[Your goal]
Please return exactly the lines from the one containing "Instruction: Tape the" through the end of the records, including both.

[Provided entries]

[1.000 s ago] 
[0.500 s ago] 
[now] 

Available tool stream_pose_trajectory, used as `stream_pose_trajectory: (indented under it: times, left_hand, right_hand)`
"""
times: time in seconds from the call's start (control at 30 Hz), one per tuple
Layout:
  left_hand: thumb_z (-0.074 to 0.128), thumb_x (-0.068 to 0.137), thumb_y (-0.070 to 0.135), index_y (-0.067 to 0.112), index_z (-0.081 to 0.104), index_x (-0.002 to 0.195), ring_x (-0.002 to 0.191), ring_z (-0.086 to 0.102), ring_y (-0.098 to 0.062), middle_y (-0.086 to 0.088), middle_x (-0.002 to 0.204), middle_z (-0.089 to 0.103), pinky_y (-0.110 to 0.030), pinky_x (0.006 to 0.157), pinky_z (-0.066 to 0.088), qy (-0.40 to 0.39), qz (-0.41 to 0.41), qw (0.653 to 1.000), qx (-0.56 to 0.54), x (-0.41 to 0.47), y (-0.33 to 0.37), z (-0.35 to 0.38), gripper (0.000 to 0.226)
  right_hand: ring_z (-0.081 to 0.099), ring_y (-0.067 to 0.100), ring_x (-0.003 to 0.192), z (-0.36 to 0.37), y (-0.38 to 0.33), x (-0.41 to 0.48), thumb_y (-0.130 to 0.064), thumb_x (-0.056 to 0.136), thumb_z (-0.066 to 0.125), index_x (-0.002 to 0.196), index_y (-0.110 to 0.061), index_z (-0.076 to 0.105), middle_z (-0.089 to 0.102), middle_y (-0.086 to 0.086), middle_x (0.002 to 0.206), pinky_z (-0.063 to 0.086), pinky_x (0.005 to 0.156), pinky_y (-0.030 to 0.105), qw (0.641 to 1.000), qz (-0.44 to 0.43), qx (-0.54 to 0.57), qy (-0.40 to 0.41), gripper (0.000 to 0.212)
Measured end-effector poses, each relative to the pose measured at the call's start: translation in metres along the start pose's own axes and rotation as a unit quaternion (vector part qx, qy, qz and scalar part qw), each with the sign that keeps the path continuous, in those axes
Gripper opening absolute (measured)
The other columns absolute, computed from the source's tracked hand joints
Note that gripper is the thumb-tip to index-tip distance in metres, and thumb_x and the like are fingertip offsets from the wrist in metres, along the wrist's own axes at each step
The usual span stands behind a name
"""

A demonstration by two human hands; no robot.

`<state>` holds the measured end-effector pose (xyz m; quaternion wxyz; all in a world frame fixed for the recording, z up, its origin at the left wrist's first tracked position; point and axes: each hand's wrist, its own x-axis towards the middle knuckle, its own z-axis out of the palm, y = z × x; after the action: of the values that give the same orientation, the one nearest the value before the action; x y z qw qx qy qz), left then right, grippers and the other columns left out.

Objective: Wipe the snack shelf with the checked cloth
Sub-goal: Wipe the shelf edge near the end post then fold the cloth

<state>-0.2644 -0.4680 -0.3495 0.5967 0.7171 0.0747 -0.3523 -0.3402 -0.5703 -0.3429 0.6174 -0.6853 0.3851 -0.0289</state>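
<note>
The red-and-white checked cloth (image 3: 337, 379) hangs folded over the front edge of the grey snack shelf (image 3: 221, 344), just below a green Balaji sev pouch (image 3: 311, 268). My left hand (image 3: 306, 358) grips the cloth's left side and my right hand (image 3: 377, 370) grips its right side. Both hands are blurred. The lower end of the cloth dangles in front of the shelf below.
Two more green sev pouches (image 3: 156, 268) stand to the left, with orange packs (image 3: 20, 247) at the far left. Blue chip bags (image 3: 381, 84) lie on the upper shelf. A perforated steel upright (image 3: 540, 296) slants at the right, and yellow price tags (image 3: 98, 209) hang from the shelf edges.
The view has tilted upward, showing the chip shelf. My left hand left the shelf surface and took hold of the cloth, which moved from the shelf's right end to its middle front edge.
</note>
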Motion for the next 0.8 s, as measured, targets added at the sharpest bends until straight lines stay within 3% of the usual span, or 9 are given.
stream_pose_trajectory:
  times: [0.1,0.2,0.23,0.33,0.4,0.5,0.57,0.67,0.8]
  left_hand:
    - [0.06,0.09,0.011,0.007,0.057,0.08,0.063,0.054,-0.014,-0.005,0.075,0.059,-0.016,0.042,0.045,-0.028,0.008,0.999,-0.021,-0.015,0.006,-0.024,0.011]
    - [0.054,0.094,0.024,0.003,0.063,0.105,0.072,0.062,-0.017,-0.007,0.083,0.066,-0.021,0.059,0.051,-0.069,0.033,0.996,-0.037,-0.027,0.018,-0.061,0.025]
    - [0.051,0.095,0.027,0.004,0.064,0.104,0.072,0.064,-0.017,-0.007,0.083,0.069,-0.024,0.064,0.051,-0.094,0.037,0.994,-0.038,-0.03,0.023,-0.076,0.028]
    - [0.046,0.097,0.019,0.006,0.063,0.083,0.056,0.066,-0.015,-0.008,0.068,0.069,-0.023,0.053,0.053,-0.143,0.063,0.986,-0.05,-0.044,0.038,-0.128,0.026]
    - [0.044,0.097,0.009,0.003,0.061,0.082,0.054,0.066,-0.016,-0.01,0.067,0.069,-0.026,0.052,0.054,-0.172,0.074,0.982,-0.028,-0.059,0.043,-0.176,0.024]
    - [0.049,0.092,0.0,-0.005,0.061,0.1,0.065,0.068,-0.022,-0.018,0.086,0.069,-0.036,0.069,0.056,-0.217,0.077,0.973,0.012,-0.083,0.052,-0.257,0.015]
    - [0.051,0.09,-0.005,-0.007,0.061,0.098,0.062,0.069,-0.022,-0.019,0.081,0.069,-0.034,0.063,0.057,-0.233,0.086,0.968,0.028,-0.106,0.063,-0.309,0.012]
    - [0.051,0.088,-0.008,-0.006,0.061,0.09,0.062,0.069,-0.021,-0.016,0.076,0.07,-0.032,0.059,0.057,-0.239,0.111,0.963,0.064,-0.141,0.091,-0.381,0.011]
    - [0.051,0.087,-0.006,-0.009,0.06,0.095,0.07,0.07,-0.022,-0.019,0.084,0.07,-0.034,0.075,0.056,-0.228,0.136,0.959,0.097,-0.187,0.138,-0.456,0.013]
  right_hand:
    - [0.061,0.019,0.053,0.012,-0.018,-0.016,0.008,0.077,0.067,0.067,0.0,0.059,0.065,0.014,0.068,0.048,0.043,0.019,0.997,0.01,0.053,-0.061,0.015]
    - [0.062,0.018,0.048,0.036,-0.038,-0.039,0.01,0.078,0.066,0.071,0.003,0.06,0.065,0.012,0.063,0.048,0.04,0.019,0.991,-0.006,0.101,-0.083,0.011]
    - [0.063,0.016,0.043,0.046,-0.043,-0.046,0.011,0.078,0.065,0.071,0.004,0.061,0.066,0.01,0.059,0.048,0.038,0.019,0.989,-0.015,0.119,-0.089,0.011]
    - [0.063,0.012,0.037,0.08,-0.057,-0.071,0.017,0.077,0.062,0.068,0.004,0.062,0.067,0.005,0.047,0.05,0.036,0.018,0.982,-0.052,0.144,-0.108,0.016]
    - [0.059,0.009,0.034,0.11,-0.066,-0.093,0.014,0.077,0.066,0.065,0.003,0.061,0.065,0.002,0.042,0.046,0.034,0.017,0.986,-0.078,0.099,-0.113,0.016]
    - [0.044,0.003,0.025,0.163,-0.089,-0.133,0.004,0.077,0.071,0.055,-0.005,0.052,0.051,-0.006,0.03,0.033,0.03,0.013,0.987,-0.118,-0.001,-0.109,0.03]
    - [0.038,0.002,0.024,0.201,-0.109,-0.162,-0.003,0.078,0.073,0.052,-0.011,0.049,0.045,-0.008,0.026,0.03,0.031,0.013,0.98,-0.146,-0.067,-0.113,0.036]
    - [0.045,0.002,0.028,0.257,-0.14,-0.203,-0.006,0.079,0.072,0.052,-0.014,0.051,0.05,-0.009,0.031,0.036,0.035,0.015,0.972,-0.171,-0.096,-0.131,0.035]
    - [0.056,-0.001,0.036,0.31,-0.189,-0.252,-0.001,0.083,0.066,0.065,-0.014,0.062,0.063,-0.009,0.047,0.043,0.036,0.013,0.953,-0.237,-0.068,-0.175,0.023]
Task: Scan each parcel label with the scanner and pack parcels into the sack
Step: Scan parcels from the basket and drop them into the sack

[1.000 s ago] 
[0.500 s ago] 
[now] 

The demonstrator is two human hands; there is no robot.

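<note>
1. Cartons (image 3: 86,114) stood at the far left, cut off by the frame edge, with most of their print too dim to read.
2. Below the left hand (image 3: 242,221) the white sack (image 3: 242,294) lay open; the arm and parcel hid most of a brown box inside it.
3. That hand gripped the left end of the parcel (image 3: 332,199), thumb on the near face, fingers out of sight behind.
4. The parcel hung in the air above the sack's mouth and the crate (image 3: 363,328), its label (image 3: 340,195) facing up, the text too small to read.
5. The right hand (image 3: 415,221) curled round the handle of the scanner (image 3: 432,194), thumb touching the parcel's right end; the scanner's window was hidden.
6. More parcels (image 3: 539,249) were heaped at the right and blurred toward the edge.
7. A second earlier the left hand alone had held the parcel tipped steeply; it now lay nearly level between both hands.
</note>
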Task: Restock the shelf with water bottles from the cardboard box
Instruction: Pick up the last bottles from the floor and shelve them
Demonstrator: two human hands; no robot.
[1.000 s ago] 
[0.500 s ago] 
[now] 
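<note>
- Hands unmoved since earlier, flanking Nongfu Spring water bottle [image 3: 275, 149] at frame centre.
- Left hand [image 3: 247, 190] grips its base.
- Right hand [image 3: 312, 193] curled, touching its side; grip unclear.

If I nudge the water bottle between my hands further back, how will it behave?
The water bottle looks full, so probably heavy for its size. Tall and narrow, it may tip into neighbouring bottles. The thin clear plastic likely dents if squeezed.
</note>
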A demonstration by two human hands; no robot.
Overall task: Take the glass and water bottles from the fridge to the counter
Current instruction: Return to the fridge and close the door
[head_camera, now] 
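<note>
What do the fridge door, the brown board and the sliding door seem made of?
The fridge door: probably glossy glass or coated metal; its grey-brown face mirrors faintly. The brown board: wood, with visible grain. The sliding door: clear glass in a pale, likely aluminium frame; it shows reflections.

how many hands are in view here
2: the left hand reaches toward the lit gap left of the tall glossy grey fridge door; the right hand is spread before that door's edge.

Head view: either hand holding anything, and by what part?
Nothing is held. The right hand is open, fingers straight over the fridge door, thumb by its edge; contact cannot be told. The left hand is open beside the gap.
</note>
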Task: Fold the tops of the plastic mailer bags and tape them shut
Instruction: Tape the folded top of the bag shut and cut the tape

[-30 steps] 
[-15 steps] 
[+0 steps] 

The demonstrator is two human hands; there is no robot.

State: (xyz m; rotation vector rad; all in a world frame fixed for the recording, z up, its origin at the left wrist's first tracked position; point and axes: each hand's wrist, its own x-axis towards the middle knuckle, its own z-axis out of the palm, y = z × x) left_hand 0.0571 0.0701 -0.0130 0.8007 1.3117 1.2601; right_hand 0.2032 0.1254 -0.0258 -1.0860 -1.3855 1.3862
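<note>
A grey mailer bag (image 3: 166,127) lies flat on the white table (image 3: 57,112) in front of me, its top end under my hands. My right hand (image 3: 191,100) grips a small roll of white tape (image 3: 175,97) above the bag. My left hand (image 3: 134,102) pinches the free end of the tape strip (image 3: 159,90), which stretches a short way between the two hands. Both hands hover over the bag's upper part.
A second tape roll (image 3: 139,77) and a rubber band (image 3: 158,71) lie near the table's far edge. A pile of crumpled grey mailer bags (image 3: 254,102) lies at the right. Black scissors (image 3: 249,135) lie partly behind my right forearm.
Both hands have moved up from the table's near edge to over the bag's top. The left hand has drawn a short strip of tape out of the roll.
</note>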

[Answer section]
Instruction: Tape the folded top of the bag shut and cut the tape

[-30 steps] 
[-15 steps] 
[+0 steps] 

The demonstrator is two human hands; there is no robot.

State: (xyz m; rotation vector rad; all in a world frame fixed for the recording, z up, its origin at the left wrist's first tracked position; point and axes: each hand's wrist, its own x-axis towards the middle knuckle, its own z-axis out of the palm, y = z × x) left_hand 0.0571 0.0701 -0.0130 0.8007 1.3117 1.2601; right_hand 0.2032 0.1254 -0.0258 -1.0860 -1.3855 1.3862
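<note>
A grey mailer bag (image 3: 166,127) lies flat on the white table (image 3: 57,112) in front of me, its top end under my hands. My right hand (image 3: 191,100) grips a small roll of white tape (image 3: 175,97) above the bag. My left hand (image 3: 134,102) pinches the free end of the tape strip (image 3: 159,90), which stretches a short way between the two hands. Both hands hover over the bag's upper part.
A second tape roll (image 3: 139,77) and a rubber band (image 3: 158,71) lie near the table's far edge. A pile of crumpled grey mailer bags (image 3: 254,102) lies at the right. Black scissors (image 3: 249,135) lie partly behind my right forearm.
Both hands have moved up from the table's near edge to over the bag's top. The left hand has drawn a short strip of tape out of the roll.
</note>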

No more work remains for this exercise.